Brief
Reproduce exactly the span of lines beginning at the one with "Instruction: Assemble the" and ending at the last line of the data below, omitting pictures.

Stored data

* * * * * * *

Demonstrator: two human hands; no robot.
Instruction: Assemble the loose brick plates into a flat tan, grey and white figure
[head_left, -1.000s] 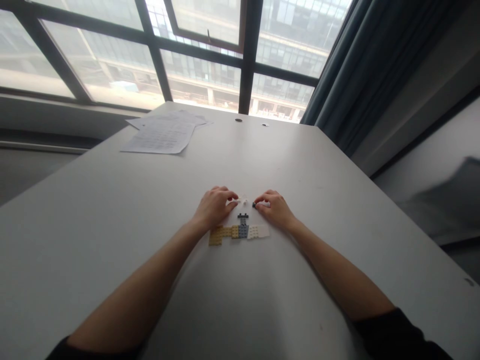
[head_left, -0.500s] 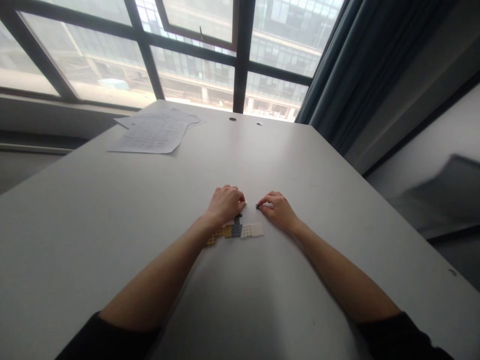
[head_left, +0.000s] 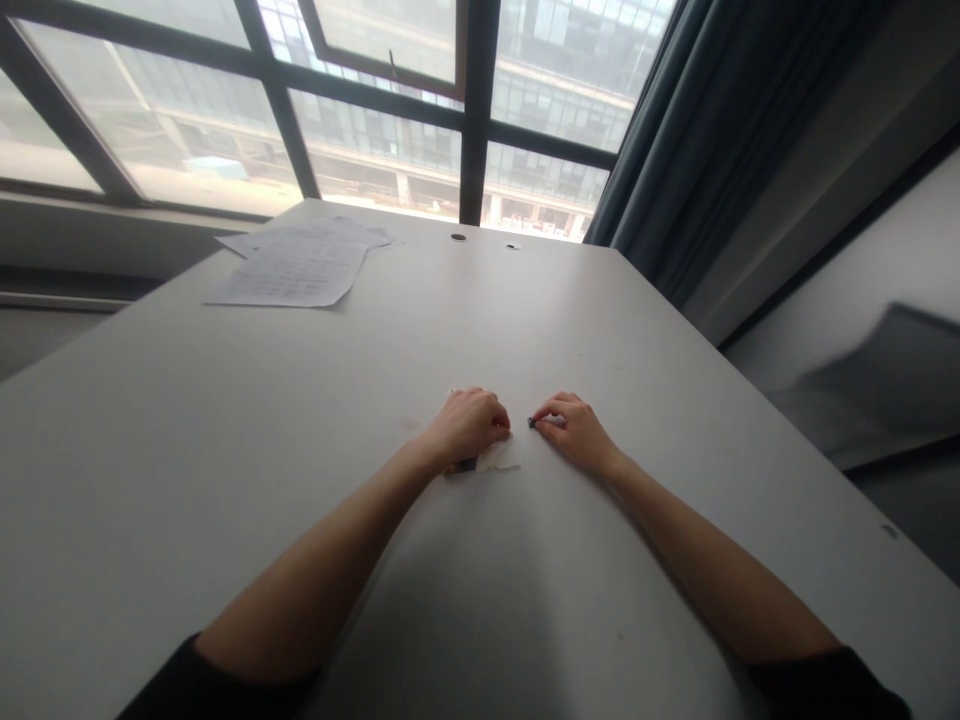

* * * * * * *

Solution to this exercise
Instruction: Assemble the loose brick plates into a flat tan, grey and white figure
[head_left, -1.000s] 
[head_left, -0.500s] 
[head_left, +0.000s] 

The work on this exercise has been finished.